Japanese miracle tale collections from the medieval period are filled with the results. The Nihon Ryōiki records warriors spared in battle, condemned men freed from their chains, boats guided through typhoons. Each story follows the same pattern: a person in extremity calls Kannon's name, and something shifts.
A Thousand Arms
Kannon looked out upon the suffering of all beings and wept. The weight of what he saw split his head into pieces. Amida Buddha gathered the fragments and reassembled them as eleven heads, each facing a different direction so that no cry could go unheard. When Kannon reached out to help and found two arms insufficient, they multiplied into a thousand, each hand holding a different instrument for saving beings.

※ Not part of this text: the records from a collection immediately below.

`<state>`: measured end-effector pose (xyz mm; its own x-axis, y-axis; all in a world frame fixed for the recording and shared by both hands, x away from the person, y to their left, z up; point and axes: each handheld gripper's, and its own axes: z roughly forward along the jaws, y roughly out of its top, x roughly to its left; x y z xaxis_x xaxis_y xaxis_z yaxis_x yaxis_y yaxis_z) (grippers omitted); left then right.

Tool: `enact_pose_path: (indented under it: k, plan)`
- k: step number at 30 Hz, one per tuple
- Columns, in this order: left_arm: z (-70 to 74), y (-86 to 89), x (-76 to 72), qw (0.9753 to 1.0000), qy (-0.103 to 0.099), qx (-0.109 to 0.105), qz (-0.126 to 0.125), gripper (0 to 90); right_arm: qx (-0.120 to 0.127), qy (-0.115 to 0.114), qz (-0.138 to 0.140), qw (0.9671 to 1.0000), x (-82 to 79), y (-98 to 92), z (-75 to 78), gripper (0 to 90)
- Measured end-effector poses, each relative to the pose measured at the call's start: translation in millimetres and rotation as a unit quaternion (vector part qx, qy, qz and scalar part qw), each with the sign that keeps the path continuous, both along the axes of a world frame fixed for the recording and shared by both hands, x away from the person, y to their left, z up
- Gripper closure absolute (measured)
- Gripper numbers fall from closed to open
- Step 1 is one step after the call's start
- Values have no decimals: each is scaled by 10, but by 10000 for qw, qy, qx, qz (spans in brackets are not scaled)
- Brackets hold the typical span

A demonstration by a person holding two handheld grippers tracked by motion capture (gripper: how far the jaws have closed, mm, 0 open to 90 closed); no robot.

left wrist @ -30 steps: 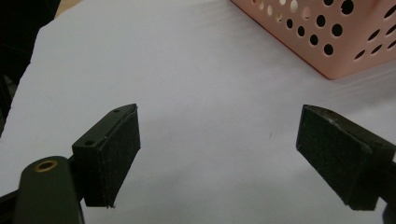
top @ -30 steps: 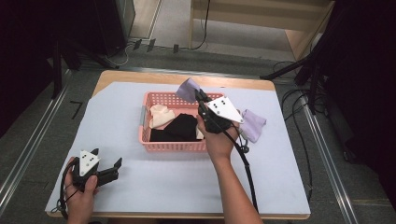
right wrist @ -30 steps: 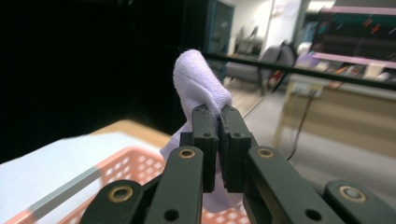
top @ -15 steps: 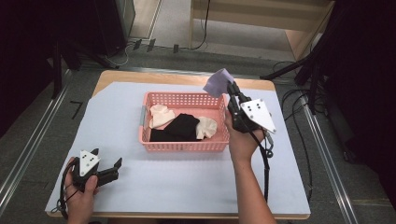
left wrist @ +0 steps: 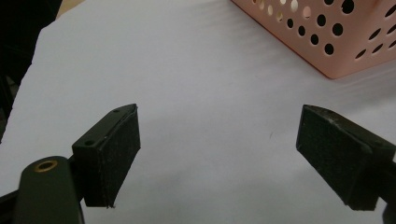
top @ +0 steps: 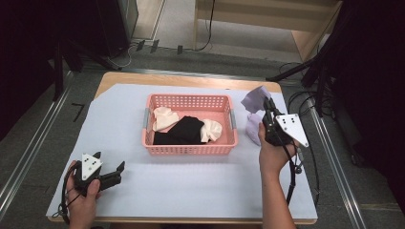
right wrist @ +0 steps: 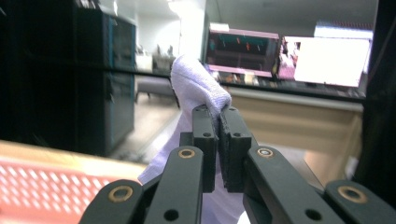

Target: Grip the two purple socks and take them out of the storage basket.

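With our right gripper (top: 268,110) pinching the purple sock (top: 253,100) tight and our left gripper (top: 114,172) wide open, we should lower it gently beside the pink basket (top: 189,149).

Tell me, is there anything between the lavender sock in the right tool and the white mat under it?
Nothing visible. The right tool is shut on the lavender sock, which hangs just right of the pink basket. The white mat below it looks bare, and the sock's lower end seems already close to it.
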<state>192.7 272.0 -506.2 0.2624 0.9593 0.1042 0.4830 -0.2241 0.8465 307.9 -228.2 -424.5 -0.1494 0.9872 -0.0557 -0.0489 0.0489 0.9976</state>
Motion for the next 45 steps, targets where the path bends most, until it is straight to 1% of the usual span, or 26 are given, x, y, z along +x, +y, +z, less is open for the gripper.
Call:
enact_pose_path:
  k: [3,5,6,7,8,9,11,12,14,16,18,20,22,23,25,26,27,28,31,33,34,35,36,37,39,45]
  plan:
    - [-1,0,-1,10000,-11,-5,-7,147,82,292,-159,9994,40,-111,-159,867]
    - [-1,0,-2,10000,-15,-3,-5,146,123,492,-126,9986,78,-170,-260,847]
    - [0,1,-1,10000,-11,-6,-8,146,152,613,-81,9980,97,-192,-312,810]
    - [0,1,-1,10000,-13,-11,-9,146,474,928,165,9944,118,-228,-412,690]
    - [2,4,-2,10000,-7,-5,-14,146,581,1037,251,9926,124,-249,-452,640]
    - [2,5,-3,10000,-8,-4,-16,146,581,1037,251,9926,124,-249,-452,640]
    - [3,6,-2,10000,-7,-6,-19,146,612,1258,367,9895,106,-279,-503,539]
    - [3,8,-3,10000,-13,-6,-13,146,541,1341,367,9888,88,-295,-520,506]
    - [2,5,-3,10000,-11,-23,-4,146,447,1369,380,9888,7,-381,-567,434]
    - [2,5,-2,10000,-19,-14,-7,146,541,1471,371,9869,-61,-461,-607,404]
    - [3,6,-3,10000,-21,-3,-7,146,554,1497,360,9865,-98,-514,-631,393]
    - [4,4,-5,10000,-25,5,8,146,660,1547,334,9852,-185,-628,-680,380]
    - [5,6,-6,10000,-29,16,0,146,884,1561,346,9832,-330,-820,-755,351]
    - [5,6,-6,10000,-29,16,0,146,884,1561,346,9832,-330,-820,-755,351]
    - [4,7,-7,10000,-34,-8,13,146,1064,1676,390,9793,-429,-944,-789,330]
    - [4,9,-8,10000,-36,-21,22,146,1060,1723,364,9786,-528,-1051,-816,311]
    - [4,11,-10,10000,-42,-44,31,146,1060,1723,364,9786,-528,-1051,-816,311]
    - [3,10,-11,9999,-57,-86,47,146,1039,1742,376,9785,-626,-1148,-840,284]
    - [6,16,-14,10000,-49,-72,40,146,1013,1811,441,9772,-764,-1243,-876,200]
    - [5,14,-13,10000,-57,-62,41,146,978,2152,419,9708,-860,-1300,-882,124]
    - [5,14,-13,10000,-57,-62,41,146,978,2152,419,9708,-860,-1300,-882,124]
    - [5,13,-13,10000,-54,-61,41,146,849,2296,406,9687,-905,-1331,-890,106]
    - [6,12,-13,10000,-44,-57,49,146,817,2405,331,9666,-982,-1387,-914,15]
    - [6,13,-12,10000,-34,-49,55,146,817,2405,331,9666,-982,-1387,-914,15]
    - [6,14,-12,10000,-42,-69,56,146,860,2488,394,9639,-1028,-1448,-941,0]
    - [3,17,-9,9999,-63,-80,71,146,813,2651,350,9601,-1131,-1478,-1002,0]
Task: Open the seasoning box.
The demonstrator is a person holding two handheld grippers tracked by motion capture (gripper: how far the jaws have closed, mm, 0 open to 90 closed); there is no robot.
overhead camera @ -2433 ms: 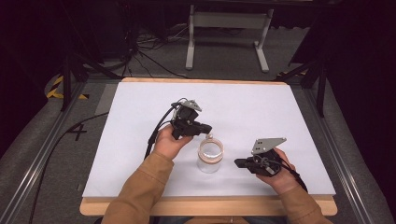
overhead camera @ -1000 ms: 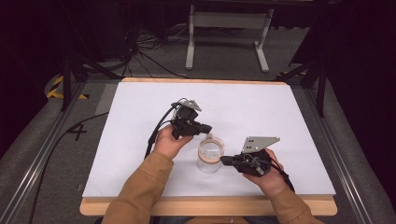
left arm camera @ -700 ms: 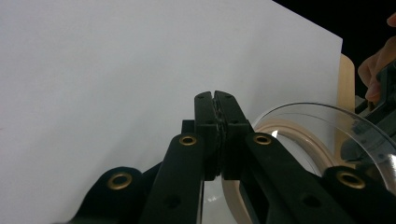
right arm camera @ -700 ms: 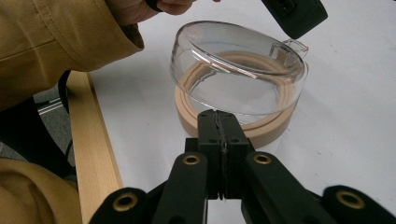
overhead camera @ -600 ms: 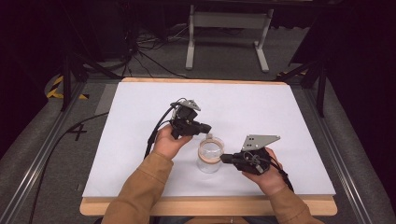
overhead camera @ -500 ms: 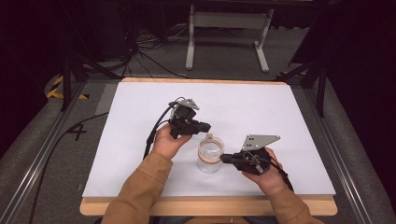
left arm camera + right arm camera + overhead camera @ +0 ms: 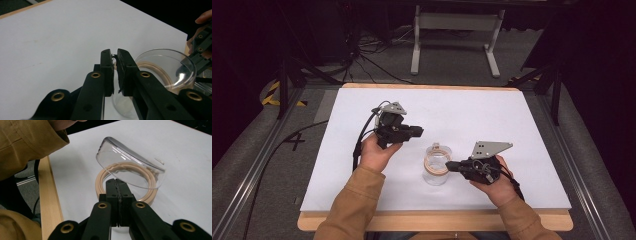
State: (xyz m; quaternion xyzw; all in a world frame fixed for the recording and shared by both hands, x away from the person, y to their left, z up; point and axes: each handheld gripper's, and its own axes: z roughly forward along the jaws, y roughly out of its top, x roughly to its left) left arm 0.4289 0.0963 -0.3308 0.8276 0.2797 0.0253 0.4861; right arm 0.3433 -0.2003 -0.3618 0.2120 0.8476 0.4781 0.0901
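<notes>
A: What's on the white table (image 7: pixel 512 120) right now?

B: A clear glass jar (image 7: pixel 436 170) stands near the front edge, between the two hands. Its beige-rimmed lid (image 7: pixel 130 168) is tilted up, hinged open above the mouth, with the beige seal ring (image 7: pixel 105 180) beneath it.

A: Anything inside the jar?

B: It looks empty to me; I can see no contents through the glass.

A: And the grippers?

B: The right gripper (image 7: pixel 454 166) sits at the jar's rim, its jaws pressed together; in the right gripper view they appear to pinch the rim or clasp just below the ring, though what exactly is caught I can't tell. The left gripper (image 7: pixel 416 131) hangs just beside the jar, up and to its left, jaws nearly together on nothing.

A: So which step is this?

B: I'd judge the lid is being opened or swung back. Next, the right needs a steady hold while the left braces the jar.
</notes>
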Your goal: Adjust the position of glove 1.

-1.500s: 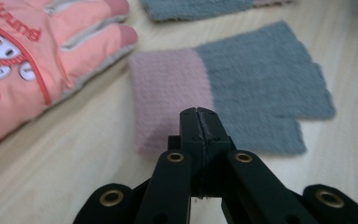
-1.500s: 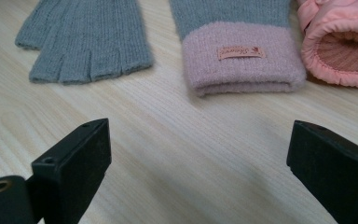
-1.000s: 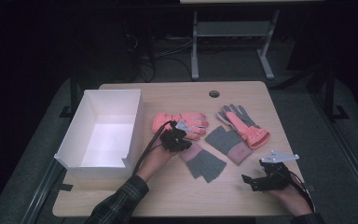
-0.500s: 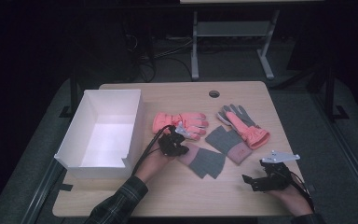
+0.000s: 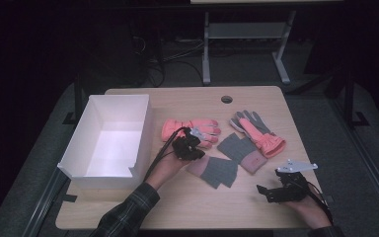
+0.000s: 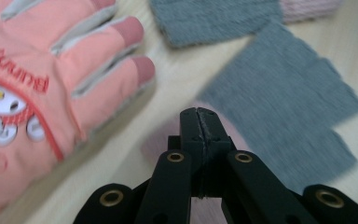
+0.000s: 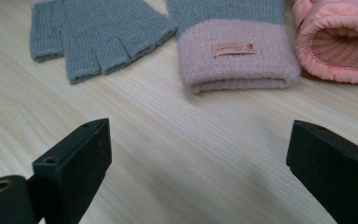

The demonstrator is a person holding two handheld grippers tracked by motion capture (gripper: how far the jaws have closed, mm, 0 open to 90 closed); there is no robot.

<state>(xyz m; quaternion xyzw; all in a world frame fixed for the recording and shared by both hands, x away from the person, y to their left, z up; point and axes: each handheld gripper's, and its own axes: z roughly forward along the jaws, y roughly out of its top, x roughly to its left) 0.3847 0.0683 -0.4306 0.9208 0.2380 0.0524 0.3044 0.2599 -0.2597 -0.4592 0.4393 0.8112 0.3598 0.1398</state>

The Senju Kannon, the Thousand-Armed form, became one of the most widely worshipped in Japan. At Sanjūsangen-dō in Kyoto, 1,001 gilded wooden statues of this form stand in rows the full length of a 120-meter hall, carved over the course of the twelfth and thirteenth centuries. The repetition is the point. Compassion does not stop.
The River at Asakusa
In 628 CE, according to temple tradition, two fishermen named Hinokuma no Hamanari and Hinokuma no Takenari cast their net into the Sumida River and pulled up a small golden image of Kannon. They threw it back. They cast the net again and caught the same image. They threw it back a third time. It returned. Their village head, Hajino Nakatomo, recognized what the river was telling them and enshrined the image. The temple built around it became Sensō-ji, now the oldest temple in Tokyo.